Google Groups no longer supports new Usenet posts or subscriptions. Historical content remains viewable.
Dismiss

new RFCs on language tags

2 views
Skip to first unread message

L. David Baron

unread,
Sep 21, 2006, 4:47:41 PM9/21/06
to dev-...@lists.mozilla.org
For what it's worth, there are two new RFCs on language tags (things
like fr, en-US, etc.).
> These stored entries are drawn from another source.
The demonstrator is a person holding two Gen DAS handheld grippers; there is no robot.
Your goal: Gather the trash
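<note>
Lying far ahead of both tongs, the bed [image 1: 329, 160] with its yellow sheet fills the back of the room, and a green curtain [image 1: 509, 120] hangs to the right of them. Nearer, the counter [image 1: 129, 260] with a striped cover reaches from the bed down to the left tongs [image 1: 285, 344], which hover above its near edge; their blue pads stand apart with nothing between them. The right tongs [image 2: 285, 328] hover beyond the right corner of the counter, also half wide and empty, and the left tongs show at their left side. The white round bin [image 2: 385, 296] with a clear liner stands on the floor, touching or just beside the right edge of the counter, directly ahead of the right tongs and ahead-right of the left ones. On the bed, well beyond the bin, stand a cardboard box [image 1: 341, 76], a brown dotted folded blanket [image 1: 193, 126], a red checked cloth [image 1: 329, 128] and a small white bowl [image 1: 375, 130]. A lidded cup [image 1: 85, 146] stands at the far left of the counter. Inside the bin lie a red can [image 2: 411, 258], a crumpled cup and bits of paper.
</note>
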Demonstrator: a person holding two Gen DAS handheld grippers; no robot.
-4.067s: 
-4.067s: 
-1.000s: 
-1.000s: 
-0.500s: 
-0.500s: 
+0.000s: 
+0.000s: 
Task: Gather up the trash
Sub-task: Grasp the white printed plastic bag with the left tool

The main one of interest is:
http://www.rfc-editor.org/rfc/rfc4646.txt

There's also a new registry of language tags:
http://www.iana.org/assignments/language-subtag-registry
This document has sections for languages, scripts, regions, and
variants, which are the important parts, and also for grandfathered and
redundant tags.

Further information is at:
http://www.w3.org/International/articles/language-tags/
http://www.w3.org/International/questions/qa-lang-2or3

I think it would be good if, at least for new localizations, we used
language tags that were described by this spec and registry as much as
possible.


For what it's worth, existing localizations that I'd think would be
named differently if we were doing things this way (no idea whether
people would care enough to rename these) would be (although I don't
necessarily have a clue what I'm saying here):

zh-TW -> zh-Hant
zh-CN -> zh-Hans
ja-JP-mac -> ja-x-mac
es-AR -> es-419 (419 is the region code for Latin America and the
Caribbean)
pa-IN -> pa-Guru or just pa, since Gurmukhi is listed as the default
script in the registry (unless there's some reason it's also specific
to India in addition to being specific to the Gurmukhi script)
mn -> mn-Cyrl

(I don't know enough to say whether certain existing localizations
should or shouldn't have country codes, although there are some that
have country codes that seem unnecessary to me, such as nb-NO and
nn-NO.)

-David

--
L. David Baron <URL: http://dbaron.org/ >
Technical Lead, Layout & CSS, Mozilla Corporation

Simon Montagu

unread,
Sep 21, 2006, 6:15:47 PM9/21/06
to
L. David Baron wrote:
> For what it's worth, existing localizations that I'd think would be
> named differently if we were doing things this way (no idea whether
> people would care enough to rename these) would be (although I don't
> necessarily have a clue what I'm saying here):
>
> zh-TW -> zh-Hant
> zh-CN -> zh-Hans
> ja-JP-mac -> ja-x-mac
> es-AR -> es-419 (419 is the region code for Latin America and the
> Caribbean)
> pa-IN -> pa-Guru or just pa, since Gurmukhi is listed as the default
> script in the registry (unless there's some reason it's also specific
> to India in addition to being specific to the Gurmukhi script)
> mn -> mn-Cyrl

pa-Guru should not be used acc. to RFC 4646. Gurmukhi is listed as
Suppress-Script, which is not quite the same as a default. Apart from
that, I agree with what you say.

Axel Hecht

unread,
Sep 21, 2006, 6:39:33 PM9/21/06
to

I kinda doubt es-AR vs es-419. Regarding zh-Han[st], is there a
reference for that?

I'm a tad too tired to read the spec fullly to reverse engineer those,
but I don't see us following that lightly.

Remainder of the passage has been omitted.